Item #: SCP-1225-J
Object Class: Keter
Special Containment Procedures: All testing of SCP-1225-J is to be supervised by a member of staff of no less than Level 4 clearance. SCP-1225-J is currently held at Site 25 and is to be held at all times in a block of solid ice in a standard 18m x 18m containment room modified to mimic the temperature conditions of the North Pole.1 A containment zone of 20m is to be kept at all time and no personnel may enter this zone except during testing. All monitoring personnel must be equipped at all times with noise cancelling headgear capable of blocking sound between 5 Hz - 50 kHz.

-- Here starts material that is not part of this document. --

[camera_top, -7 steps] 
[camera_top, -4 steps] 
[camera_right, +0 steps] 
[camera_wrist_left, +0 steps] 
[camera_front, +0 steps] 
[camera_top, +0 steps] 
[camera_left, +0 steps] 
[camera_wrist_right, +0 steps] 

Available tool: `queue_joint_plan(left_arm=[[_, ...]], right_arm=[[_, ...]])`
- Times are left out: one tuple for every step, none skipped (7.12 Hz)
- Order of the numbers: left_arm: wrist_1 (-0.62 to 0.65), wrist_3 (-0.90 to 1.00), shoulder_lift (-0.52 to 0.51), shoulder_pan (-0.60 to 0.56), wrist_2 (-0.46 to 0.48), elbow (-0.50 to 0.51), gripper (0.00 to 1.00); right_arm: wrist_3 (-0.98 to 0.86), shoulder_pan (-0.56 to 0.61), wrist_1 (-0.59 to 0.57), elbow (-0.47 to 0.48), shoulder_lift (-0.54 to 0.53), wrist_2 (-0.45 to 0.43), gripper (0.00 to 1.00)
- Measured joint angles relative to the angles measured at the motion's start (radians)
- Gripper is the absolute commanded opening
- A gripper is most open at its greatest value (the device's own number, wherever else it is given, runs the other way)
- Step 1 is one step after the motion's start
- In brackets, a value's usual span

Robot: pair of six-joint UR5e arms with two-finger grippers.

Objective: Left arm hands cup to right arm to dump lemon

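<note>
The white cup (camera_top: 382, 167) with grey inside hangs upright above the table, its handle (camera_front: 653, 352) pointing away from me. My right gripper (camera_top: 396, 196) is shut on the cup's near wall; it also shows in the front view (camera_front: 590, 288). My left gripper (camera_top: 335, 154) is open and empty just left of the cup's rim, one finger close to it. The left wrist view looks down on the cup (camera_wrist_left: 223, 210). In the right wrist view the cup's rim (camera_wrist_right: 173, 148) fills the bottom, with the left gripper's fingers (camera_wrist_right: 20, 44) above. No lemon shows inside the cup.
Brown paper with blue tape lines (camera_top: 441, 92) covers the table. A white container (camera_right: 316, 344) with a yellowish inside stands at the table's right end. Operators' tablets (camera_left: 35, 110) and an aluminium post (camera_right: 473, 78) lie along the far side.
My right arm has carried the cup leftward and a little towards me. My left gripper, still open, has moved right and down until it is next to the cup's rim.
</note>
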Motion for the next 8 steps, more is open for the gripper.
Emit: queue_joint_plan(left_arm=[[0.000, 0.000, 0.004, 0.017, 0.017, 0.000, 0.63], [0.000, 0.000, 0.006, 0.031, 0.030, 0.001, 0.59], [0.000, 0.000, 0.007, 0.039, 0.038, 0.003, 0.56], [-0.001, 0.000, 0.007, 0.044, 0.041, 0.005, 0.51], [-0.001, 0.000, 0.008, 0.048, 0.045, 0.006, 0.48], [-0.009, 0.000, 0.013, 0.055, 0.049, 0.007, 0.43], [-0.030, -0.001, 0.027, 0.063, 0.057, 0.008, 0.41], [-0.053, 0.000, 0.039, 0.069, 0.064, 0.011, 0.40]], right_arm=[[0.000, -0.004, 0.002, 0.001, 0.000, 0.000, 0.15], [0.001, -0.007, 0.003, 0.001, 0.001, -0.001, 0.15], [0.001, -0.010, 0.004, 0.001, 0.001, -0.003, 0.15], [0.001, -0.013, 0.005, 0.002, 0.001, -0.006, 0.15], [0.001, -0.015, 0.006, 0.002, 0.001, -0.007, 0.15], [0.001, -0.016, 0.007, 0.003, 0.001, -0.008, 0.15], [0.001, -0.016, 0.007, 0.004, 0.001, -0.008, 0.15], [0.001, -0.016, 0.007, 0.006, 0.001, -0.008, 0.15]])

Personnel are advised that on the night of November 25 November 15 November 4 October 31 SCP-1225-J will attempt to breach containment and escape the facility. To date all attempts at preventing this have failed, as have all attempts at containment during Yule Events.
Description: SCP-1225-J is a human female of approximately 55 years of age with light skin and blonde hair wearing a red and white sherpa coat, a matching red sleeping cap with white fur trim and a white puff at the tip, green leggings, and red shoes with curved pointed tips. Genetic testing shows that SCP-1225-J is genetically identical to ██████ █████.2 When interviewed Ms. █████ has expressed no knowledge of SCP-1225-J, although she reports unusually vivid dreams during the months of November and December.
While SCP-1225-J's containment is voluntary during the majority of the year, it will enter an active period lasting one month a month and a half nearly two months out of the year during November and December (active periods hereafter referred to as Yule Events). During a Yule Event SCP-1225-J will breach containment through anomalous means and attempt to locate and travel to high population centers, usually visiting 3-4 locations during each Yule Event. Locations visited include London, England; New York City, NY; Buenos Aires, Argentina; Dallas, TX; and ████████, MT. How SCP-1225-J chooses where to visit is currently unknown, although it seems to prefer cities in the Anglosphere. To date SCP-1225-J has not visited any location more than once.
SCP-1225-J is capable of producing a sonic tone in a frequency beyond the range of human hearing.3 Even brief exposure to this tone will induce a number of effects on anyone in proximity to it including
- A change in demeanor described as "jolly and festive"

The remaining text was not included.